● Task directions
Look below for the line containing "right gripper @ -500" and the line containing "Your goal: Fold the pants"; repeat exactly those two lines and all lines between them, and nothing else.

● Given records
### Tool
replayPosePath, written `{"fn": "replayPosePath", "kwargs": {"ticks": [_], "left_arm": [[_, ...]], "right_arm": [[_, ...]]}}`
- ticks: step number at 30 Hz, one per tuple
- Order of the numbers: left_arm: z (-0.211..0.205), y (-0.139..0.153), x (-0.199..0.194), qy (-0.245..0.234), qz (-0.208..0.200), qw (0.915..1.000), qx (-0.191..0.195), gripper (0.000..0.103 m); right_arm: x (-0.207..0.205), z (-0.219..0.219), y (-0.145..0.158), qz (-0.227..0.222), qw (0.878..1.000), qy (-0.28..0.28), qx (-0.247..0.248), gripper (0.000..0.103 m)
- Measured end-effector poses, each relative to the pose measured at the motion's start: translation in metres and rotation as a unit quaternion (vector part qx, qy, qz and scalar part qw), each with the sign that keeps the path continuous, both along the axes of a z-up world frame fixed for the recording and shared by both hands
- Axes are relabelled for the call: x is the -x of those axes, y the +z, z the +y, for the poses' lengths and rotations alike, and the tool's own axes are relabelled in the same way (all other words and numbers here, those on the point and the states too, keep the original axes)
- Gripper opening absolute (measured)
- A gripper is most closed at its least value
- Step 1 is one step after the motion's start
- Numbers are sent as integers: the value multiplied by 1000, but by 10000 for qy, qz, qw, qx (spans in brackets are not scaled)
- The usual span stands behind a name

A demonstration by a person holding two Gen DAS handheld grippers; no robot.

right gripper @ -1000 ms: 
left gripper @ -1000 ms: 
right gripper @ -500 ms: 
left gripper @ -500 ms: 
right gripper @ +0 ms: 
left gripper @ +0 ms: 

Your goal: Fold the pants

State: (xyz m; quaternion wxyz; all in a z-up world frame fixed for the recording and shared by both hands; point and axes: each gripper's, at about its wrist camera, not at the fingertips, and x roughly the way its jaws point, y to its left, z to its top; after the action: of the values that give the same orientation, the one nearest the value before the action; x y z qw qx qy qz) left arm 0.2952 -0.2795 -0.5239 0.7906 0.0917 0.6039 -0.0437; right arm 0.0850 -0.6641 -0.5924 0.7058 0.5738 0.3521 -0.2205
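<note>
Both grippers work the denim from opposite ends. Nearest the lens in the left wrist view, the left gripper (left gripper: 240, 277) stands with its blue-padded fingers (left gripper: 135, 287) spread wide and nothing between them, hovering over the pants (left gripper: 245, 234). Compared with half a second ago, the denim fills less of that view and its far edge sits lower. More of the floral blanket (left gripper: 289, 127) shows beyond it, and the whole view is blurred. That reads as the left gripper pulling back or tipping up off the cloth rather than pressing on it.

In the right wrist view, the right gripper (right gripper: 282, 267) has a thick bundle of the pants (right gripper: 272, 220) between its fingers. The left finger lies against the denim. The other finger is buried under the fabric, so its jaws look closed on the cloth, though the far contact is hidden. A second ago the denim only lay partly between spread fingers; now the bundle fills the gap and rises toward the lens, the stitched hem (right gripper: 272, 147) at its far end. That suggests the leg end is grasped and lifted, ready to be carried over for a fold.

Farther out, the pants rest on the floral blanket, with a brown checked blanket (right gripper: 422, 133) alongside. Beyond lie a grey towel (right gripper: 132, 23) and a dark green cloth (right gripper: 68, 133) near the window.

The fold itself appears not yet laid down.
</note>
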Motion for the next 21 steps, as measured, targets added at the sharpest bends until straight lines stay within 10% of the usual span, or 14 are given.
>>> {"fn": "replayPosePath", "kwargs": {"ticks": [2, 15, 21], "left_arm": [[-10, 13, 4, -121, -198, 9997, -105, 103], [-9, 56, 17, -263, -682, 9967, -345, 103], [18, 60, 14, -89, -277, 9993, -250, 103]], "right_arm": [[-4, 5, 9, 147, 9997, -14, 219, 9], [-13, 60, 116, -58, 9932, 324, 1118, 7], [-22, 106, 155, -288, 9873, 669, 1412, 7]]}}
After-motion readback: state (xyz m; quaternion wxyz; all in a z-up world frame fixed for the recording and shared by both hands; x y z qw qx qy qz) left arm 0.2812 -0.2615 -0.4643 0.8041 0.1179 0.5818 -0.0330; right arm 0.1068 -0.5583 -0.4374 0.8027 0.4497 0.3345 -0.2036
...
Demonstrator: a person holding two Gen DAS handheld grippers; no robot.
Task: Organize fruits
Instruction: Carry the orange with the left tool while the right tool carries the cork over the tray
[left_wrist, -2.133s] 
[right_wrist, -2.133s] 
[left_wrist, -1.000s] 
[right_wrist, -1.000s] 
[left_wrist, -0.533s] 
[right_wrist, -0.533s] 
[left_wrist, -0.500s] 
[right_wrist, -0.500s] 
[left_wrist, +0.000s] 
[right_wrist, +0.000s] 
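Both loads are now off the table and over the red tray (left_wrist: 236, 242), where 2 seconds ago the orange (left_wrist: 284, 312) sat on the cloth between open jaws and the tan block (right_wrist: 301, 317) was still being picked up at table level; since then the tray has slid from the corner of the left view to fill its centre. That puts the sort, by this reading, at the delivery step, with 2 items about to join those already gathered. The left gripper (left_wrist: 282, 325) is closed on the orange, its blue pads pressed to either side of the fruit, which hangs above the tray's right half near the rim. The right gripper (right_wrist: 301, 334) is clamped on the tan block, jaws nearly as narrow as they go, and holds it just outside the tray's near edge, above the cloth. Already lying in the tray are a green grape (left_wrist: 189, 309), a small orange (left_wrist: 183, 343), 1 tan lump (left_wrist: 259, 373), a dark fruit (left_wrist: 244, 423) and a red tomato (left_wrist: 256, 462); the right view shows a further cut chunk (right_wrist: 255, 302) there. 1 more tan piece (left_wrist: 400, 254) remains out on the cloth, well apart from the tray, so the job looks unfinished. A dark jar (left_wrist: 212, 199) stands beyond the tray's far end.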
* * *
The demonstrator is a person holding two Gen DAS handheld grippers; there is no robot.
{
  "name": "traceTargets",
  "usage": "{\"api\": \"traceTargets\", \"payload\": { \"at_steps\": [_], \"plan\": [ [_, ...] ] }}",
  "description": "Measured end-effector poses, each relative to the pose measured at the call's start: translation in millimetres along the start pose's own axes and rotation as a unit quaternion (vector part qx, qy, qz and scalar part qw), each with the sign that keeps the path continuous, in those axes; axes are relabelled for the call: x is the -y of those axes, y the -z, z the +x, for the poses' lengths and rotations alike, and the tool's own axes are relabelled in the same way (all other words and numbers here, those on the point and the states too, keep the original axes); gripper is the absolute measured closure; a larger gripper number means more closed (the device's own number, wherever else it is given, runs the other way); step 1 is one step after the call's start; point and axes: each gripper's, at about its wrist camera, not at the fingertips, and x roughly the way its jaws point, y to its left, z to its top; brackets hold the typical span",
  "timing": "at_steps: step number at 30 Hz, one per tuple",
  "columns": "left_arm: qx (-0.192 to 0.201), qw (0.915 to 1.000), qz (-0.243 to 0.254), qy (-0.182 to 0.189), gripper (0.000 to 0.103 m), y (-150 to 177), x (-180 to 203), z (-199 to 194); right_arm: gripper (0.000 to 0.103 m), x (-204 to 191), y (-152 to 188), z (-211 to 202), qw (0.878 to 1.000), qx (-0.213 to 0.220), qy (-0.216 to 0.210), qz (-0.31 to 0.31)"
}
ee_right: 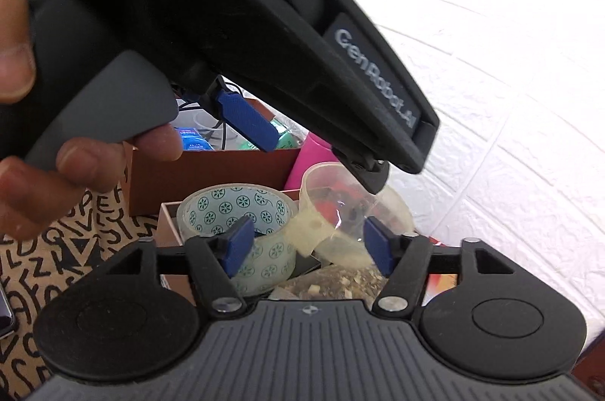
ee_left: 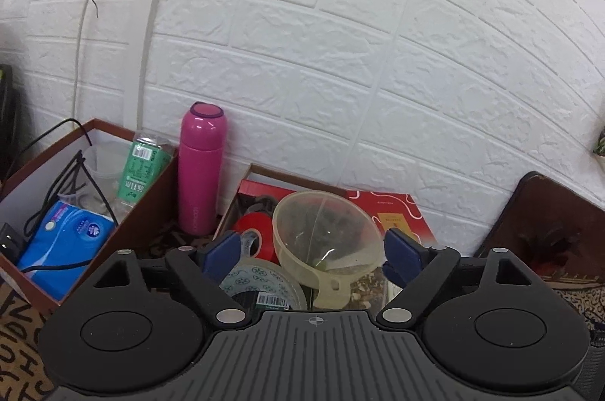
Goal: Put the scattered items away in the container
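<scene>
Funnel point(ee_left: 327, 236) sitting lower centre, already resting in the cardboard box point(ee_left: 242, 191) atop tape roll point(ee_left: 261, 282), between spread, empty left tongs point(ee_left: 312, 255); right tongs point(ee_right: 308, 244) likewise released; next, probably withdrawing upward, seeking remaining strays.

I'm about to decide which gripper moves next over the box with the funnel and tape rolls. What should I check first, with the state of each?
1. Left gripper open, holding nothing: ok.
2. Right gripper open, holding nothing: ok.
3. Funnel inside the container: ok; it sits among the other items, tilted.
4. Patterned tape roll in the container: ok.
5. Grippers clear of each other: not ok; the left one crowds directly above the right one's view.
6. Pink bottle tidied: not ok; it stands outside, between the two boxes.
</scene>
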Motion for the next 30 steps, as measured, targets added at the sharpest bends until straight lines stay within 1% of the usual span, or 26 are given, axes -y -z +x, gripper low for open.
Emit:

● Response
right gripper @ -500 ms: 
left gripper @ -500 ms: 
right gripper @ +0 ms: 
left gripper @ +0 ms: 

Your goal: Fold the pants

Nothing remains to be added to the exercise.